Dicken moved on until he came under the more frantic voice of a television evangelist. The evangelist was brightly illuminated, a large and sweating man with a square head wearing a straining black business suit. He pointed and danced around his stage, exhorting the crowd to pray for guidance, to look deep inside.

Dicken thought of his grandmother, who had liked this sort of thing. He moved on again.

It was getting dark, and he could sense a growing tension in the crowd. Somewhere, out of earshot, something had happened, something had been said. The dark triggered a change of mood. Lights turned on around the mall, casting the crowd in etched and lurid orange. He looked up and saw helicopters at a respectful altitude, buzzing like insects. For a moment, he wondered if they were all going to be tear-gassed, shot, but the disruption was not from the soldiers, the police, the helicopters.

The impulse came in a wave.

He experienced an expectant hunger, felt its advancing tide, hoped whatever was disturbing the crowd would reveal something to him. But it was not really news at all. It was simply a propulsion, first this way, then that, and he walked with the tight-packed crowd ten feet north, ten feet south, as if caught in a bizarre dance step.

Dicken’s survival instincts now told him it was time to cut the personal angst, cut the psychological crap and get out of the flow. From a speaker nearby, he heard a voice of caution. From the man next to him, dressed in a filter suit, he heard, muffled through the filters, “It’s not just one disease now. It’s on the news. There’s a new plague.”
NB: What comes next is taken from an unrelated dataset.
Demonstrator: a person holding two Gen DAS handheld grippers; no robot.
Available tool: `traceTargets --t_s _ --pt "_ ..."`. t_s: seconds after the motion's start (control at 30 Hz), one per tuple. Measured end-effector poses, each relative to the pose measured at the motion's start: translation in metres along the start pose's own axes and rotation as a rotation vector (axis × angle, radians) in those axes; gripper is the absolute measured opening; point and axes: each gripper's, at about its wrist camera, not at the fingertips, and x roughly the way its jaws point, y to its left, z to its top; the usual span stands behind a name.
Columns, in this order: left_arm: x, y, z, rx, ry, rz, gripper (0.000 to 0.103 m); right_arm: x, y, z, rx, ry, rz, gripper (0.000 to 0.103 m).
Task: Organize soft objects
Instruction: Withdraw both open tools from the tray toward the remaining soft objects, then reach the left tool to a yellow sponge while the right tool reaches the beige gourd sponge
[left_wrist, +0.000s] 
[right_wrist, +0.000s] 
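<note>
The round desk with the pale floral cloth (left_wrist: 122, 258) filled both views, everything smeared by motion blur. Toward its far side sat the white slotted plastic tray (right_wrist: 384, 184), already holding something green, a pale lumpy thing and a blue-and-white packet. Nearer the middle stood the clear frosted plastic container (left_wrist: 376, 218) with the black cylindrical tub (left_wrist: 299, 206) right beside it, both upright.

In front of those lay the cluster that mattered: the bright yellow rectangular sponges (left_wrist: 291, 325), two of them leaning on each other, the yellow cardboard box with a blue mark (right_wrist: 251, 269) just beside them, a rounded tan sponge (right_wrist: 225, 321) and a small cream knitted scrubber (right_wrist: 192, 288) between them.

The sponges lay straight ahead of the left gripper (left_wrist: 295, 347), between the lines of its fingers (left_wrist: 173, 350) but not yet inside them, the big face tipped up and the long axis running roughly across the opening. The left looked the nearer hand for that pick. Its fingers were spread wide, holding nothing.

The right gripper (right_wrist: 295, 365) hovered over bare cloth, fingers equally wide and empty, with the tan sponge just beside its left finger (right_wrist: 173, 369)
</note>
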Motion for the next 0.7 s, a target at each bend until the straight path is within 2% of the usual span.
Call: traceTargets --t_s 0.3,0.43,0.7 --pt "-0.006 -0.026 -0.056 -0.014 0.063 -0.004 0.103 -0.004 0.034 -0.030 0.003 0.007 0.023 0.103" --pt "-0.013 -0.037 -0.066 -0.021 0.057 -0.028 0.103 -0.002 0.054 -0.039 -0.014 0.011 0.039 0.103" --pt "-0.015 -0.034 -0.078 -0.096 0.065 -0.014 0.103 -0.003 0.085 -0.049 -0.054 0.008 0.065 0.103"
A middle-aged woman in a flower print dress carried a small Walkman TV She held it out for those around her, showing a tiny framed head speaking in tinny tones. Dicken could not hear these words.

He worked toward the edge, slowly and politely, as if wading through nitroglycerin. His shirt and light jacket were soaked with sweat. A few scattered others, born observers, like him, sensed the change, and their eyes flashed. The crowd smothered in its own confusion. The night was deep and humid, and stars could not be seen, and the orange lights along the mall and around the tents and platforms made everything look bitter.

Dicken stood near the Capitol steps again, within twenty or thirty people of the barricades, where he had stood an hour before. Mounted police, men and women on beautiful brown horses now rich amber in the unreal light, moved back and forth along the perimeter, dozens of them, more than he had ever seen before. The National Guard troops had pulled back, forming a line, but not a dense line. They were not ready. They did not expect trouble; they had no helmets or shields.